Copy out every line of the data exactly; do not include the images.

================

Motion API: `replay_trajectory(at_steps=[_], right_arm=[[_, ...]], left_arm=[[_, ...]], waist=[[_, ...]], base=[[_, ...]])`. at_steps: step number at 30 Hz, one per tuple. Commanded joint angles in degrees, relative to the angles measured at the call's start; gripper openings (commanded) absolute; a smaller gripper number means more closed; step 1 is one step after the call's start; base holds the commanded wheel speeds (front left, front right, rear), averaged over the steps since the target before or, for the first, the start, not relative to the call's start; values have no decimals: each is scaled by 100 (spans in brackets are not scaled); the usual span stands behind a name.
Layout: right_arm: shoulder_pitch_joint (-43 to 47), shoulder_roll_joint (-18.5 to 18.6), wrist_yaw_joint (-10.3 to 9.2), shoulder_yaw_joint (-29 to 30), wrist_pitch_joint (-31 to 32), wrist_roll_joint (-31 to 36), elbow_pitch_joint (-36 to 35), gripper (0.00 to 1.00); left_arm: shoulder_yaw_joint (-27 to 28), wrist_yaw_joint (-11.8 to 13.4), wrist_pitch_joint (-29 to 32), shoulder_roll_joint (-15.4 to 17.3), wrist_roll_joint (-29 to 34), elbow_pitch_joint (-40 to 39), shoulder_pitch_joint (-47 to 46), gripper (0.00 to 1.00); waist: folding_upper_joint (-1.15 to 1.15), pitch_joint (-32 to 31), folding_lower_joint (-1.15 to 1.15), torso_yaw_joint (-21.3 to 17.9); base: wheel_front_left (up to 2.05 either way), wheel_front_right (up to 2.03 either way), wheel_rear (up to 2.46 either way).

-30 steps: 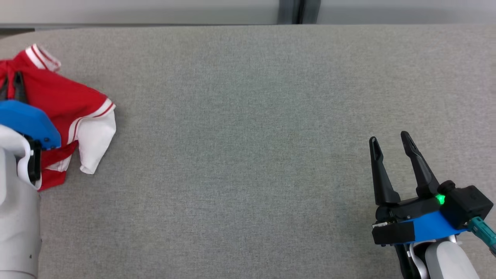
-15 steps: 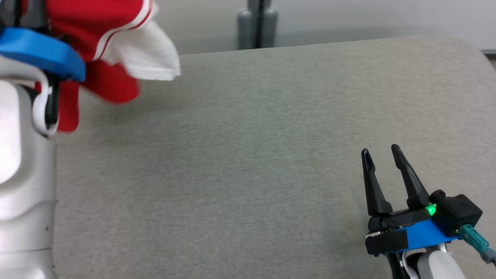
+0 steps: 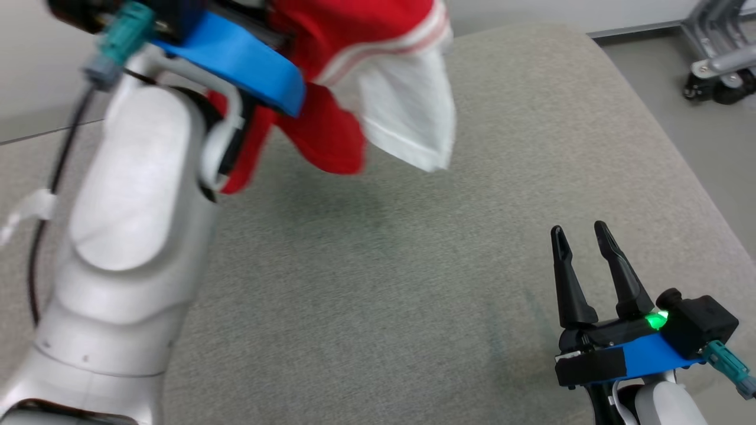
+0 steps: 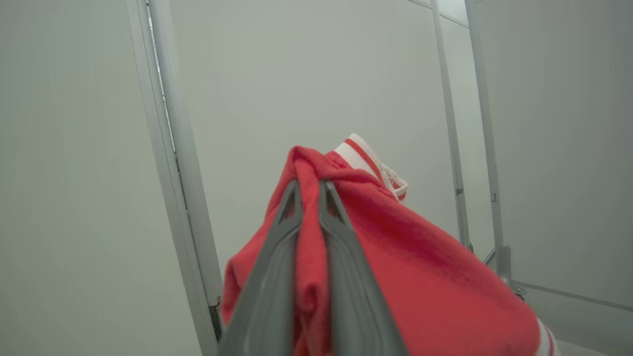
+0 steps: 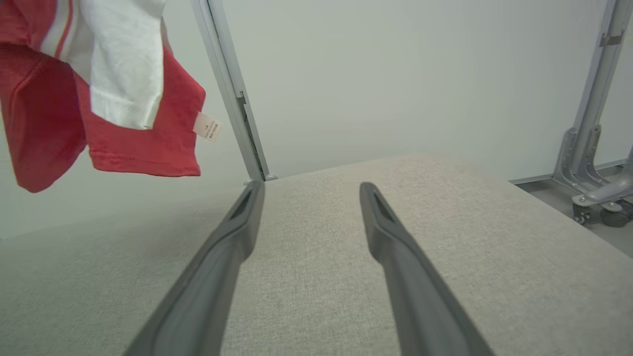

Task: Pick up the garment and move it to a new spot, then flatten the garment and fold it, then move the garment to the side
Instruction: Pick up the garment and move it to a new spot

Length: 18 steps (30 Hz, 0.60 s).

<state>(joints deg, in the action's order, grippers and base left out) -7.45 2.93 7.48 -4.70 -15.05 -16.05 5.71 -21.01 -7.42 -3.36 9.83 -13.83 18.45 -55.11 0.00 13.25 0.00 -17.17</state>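
Note:
The garment (image 3: 354, 65) is red with white, red-striped sleeves, and it hangs bunched in the air above the grey table (image 3: 413, 283) at the upper left of the head view. My left gripper (image 4: 309, 190) is shut on a fold of the garment (image 4: 395, 257), its fingers pinching the red cloth. From the right wrist view the garment (image 5: 99, 99) dangles at the upper left, a white sleeve in front and a small label at its hem. My right gripper (image 3: 579, 236) hovers open over the table's right part with nothing between its fingers; the same open gripper (image 5: 311, 190) points across the table.
The table's rounded right edge (image 3: 661, 136) drops to the floor. A metal frame on castors (image 3: 714, 71) stands on the floor at the far right. A grey wall post (image 5: 232, 94) rises behind the table. My pale left forearm (image 3: 136, 248) covers the left side.
The left gripper has lifted the garment off the table and carried it rightwards. The head camera has turned, so the whole picture has shifted. The right gripper stays open.

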Motion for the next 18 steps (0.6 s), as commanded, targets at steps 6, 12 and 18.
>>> replay_trajectory(at_steps=[6,12,18], right_arm=[[-50,-7,3,5,-20,-76,-9,100],[-63,-4,3,54,-21,-107,1,100],[-77,-3,3,65,-20,-83,69,100]], left_arm=[[-628,0,-203,-179,-207,574,389,0],[-1042,-1,-527,-314,-428,1392,1072,0],[-1196,34,-822,-369,-577,2251,1816,0]], waist=[[0,52,0,-190],[0,118,0,-147],[0,92,0,-49]], base=[[0,0,0],[0,0,0],[0,0,0]])
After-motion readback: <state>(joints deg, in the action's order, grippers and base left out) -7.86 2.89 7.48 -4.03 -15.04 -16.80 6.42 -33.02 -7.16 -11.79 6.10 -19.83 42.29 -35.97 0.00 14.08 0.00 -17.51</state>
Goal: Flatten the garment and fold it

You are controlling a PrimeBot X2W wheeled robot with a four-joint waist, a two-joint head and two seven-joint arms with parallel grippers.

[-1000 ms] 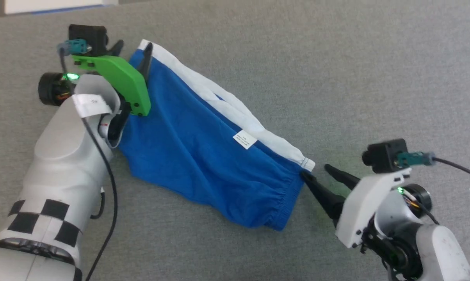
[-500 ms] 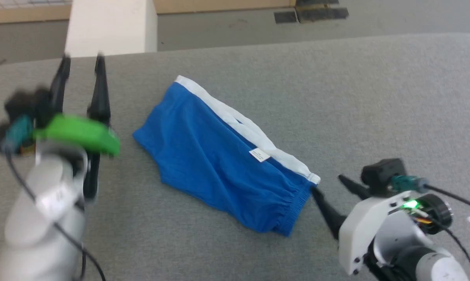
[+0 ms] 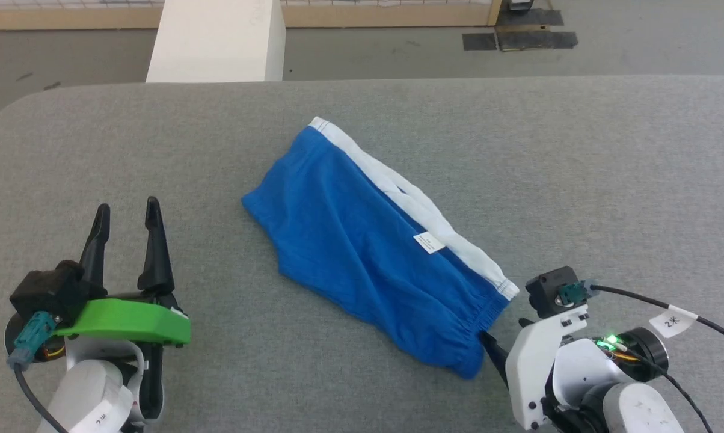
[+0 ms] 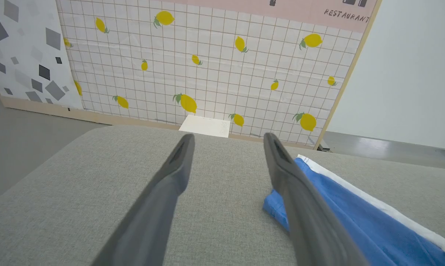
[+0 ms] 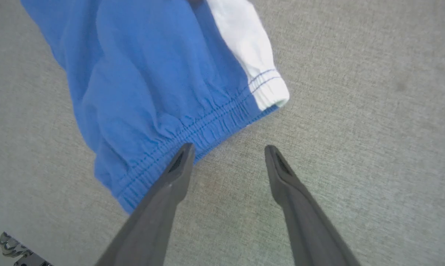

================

## ANSWER SPACE:
Motion API: `replay_trajectory(at_steps=[_], right_arm=[[_, ...]], left_arm=[[_, ...]], waist=[[_, ...]], base=[[_, ...]])`. at_steps: step number at 30 Hz, one per tuple. Commanded joint angles in degrees, relative to the angles measured at the call's start; gripper openings (commanded) absolute; a smaller gripper number means more closed; step 1 is one step after the call's start; base holds the commanded wheel speeds (front left, front right, rear), averaged over the steps since the target before or, for the first, the start, not relative to the call's start; values have no decimals: each is scaled by 100 (spans in brackets are not scaled); the usual span stands behind a name.
Layout: right_arm: shoulder_pitch_joint (-43 to 47), shoulder_roll_joint (-18.5 to 18.6), wrist_yaw_joint (-10.3 to 9.2), shoulder_yaw_joint (-29 to 30), wrist_pitch_joint (-31 to 32), wrist_roll_joint (-31 to 36), elbow_pitch_joint (-36 to 35), gripper (0.00 to 1.00); left_arm: shoulder_yaw_joint (-27 to 28), wrist_yaw_joint (-11.8 to 13.4), wrist_pitch_joint (-29 to 32), shoulder_roll_joint (-15.4 to 17.3), wrist_roll_joint (-29 to 34), elbow_pitch_joint (-40 to 39), shoulder_pitch_joint (-47 to 46), gripper (0.00 to 1.00); waist: folding_upper_joint (-1.15 to 1.15), pitch_joint (-32 to 31), folding_lower_joint (-1.15 to 1.15), torso_yaw_joint (-21.3 to 17.9); base: wheel_front_left (up to 2.05 either way), wheel_front_right (up to 2.03 either way), wheel_rear (up to 2.46 either way).

-30 steps: 
-15 steps: 
+0 steps: 
+0 steps: 
+0 steps: 

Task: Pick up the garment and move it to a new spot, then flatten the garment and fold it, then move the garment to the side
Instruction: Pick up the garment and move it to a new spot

Length: 18 steps (30 Hz, 0.60 s).

<state>(joints deg, in the action's order, grippers and base left out) -7.45 2.93 7.48 -4.70 -15.05 -16.05 5.71 -21.01 -7.42 -3.36 9.83 -13.83 18.45 -55.11 0.00 13.25 0.00 -17.17</state>
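Note:
The garment (image 3: 354, 65) is red with white, red-striped sleeves, and it hangs bunched in the air above the grey table (image 3: 413, 283) at the upper left of the head view. My left gripper (image 4: 309, 190) is shut on a fold of the garment (image 4: 395, 257), its fingers pinching the red cloth. From the right wrist view the garment (image 5: 99, 99) dangles at the upper left, a white sleeve in front and a small label at its hem. My right gripper (image 3: 579, 236) hovers open over the table's right part with nothing between its fingers; the same open gripper (image 5: 311, 190) points across the table.
The table's rounded right edge (image 3: 661, 136) drops to the floor. A metal frame on castors (image 3: 714, 71) stands on the floor at the far right. A grey wall post (image 5: 232, 94) rises behind the table. My pale left forearm (image 3: 136, 248) covers the left side.
The left gripper has lifted the garment off the table and carried it rightwards. The head camera has turned, so the whole picture has shifted. The right gripper stays open.
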
Motion for the next 18 steps (0.6 s), as commanded, targets at steps 6, 12 and 18.
>>> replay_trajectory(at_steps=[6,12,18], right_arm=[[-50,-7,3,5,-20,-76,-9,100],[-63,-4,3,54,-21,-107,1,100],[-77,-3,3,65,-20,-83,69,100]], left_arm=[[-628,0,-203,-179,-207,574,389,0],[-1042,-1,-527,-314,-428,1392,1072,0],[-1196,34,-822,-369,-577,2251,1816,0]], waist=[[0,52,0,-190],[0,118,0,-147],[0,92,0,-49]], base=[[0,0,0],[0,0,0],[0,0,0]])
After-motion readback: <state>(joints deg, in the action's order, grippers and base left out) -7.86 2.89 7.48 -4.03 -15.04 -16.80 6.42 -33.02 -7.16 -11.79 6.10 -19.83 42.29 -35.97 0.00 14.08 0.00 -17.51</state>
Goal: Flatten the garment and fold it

You are controlling a PrimeBot X2W wheeled robot with a four-joint waist, a two-joint head and two seven-joint arms with parallel grippers.

[-1000 ms] 
[-500 ms] 
[+0 ms] 
[+0 ms] 
[+0 ms] 

The answer has been fully stated.